Designing a Data-Driven Diversity & Inclusion Strategy
Why is it that so many organizations invest in diversity, but see little change? One reason is that D&I efforts are often detached from data and inconsistent with research. But for a growing number of companies, that's changing. From Airbnb and Google to Capital One and The New York Times, businesses across industries are taking a more data-driven approach to diversity. It's time to apply that same approach in the legal field. In this session we'll share how organizations can use data to pinpoint the factors limiting diversity and inclusion, enabling them to embed effective changes, and sometimes even small tweaks, to move the needle successfully. This workshop will equip D&I practitioners of all levels with new strategies for implementing a data-driven D&I initiative.
Wariness after Weinstein: Effective Workplace Interactions When the Spotlight Is on Sex Harassment
This webinar will review the legal framework governing sexual harassment at work and provide practical tools for addressing sexism/sexual harassment directed at you or at others. We’ll provide guidance to help you recognize and address harassment, and spot risk factors for harassment in your industry. We’ll talk about what allies can do to prevent and address sexual harassment at the individual and organizational level. We’ll also talk about how to address backlash and respond to calls for sex-segregated workplace relationships, with suggestions for how men and women can continue to work together and network appropriately in light of sexual harassment concerns.
Suggested Audience:
Anyone interested in learning more about how to prevent and respond to sexual harassment in the workplace, including women and men ranging from entry-level to senior leaders
Why We Miss Talent: How Unconscious Bias Can Shortcut Merit
It is said that seeing is believing; but what about what we don’t realize we are seeing? Despite all our good intentions and our desire to be fair and merit based in our assessments of others, our unconscious biases create blind spots. Decades of research by social scientists make it clear that our brains take short cuts to conclusions without telling us. They rely heavily on schemas ideas and things that go together to make evaluations. It can be an efficient system, but it can also be a faulty one, and cause us to misjudge and exclude people based on old societal stereotypes, preferences and our personal belief system. This is not because we are bad people, it’s because we are people.

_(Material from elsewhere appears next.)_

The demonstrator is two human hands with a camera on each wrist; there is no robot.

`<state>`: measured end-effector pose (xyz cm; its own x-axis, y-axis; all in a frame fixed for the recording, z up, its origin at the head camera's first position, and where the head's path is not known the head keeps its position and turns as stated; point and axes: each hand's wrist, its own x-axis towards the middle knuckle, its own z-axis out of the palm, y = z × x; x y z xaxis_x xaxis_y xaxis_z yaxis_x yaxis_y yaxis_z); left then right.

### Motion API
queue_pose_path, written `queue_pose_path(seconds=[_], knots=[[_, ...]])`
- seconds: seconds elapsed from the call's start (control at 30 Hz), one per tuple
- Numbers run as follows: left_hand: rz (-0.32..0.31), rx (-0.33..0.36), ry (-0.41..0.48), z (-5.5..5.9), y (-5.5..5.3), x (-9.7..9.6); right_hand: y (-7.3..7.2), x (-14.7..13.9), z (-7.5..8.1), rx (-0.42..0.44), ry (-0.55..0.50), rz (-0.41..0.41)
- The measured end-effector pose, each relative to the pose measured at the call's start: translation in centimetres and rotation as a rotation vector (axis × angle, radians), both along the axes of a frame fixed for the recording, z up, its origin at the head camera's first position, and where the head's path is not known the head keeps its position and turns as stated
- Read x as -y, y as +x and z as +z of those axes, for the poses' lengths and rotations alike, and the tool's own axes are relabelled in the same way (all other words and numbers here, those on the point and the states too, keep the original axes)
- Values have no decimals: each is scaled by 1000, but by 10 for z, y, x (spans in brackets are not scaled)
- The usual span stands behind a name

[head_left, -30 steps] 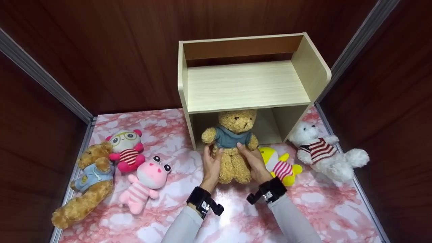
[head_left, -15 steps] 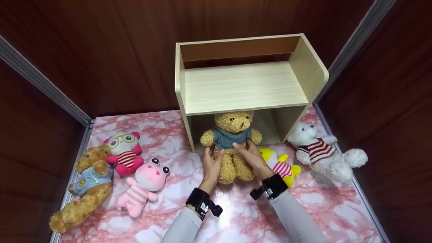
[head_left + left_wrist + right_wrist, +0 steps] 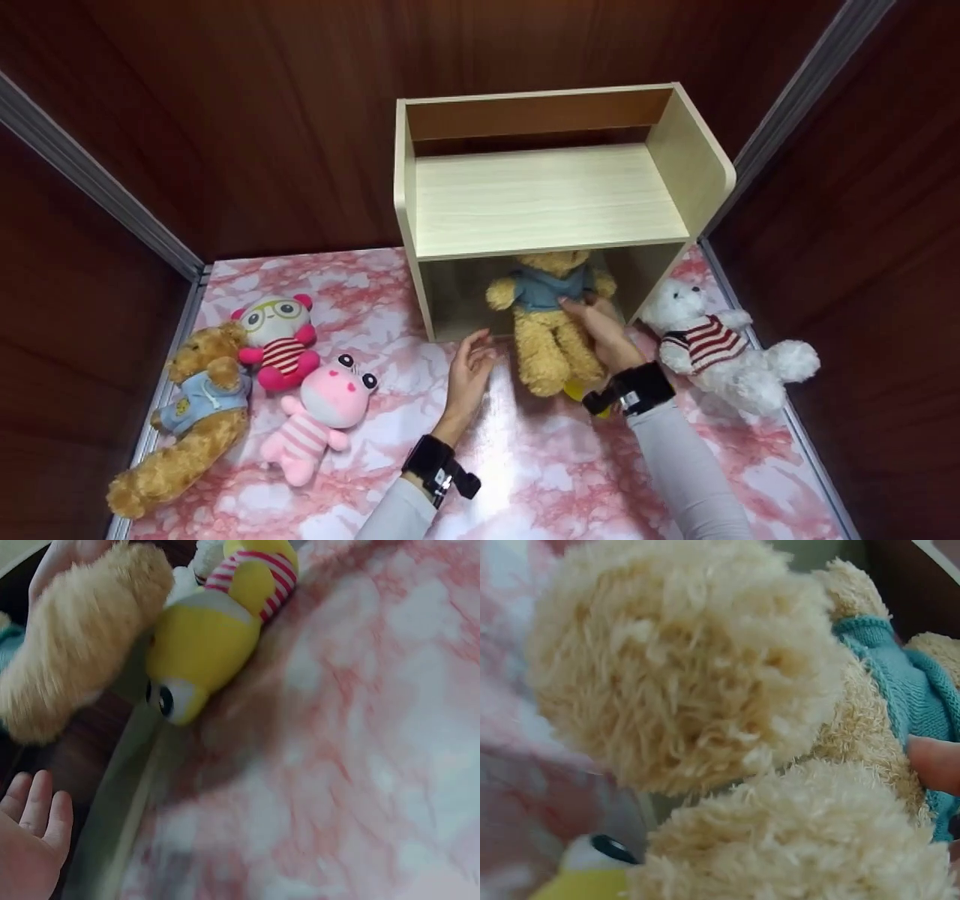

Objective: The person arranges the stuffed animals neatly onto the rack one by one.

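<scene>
A tan teddy bear (image 3: 551,337) in a blue-green sweater is at the front of the shelf's lower compartment, its head partly hidden under the middle board. My right hand (image 3: 606,330) grips its side, thumb on the sweater hem; the right wrist view shows the bear's legs (image 3: 682,667) close up. Apart from the bear, to its left, my left hand (image 3: 470,379) holds nothing, fingers loosely bent; in the left wrist view its fingers (image 3: 36,806) are spread beside the shelf edge. A yellow plush toy (image 3: 202,652) in pink stripes lies on the floor under the bear's legs, mostly hidden in the head view.
The pale wooden shelf (image 3: 551,199) stands against the back wall. A white plush bear (image 3: 720,345) lies to its right. On the left lie a brown bear (image 3: 202,405), a pink panda (image 3: 281,341) and a pink frog-like plush (image 3: 319,412). Dark panels (image 3: 262,135) enclose the floor.
The teddy bear has shifted right and deeper into the lower compartment with my right hand. My left hand has let go of it. The yellow plush is now mostly covered.
</scene>
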<state>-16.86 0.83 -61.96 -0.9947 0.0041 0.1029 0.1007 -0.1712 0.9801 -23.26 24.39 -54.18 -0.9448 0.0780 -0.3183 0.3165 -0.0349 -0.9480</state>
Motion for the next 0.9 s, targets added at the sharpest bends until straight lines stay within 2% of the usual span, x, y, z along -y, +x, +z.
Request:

This webinar explains how important it is for leaders, managers, teammates and colleagues to identify the biases in themselves and in the workplace and learn specific ways they can begin to counter their own behaviors.
Effective Work/Life Management for Yourself and Those You Supervise
Work-life balance has always been a challenge for mothers. Research shows it is an increasing challenge for fathers, too—and that even adults without children often struggle to balance their work with their other life goals. This webinar will explore the sources of work-family conflict, what individuals can do to sort out their priorities and attain a balance that fits their values—and also how to effectively supervise a workforce that often has a broad range of different definitions of what work-life balance means to them.
Suggested Audience:
Parents, adults caring for elders or disabled family members, singles who feel they too often pick up the slack for colleagues with family responsibilities—as well as anyone who supervises any one, or all, of these groups.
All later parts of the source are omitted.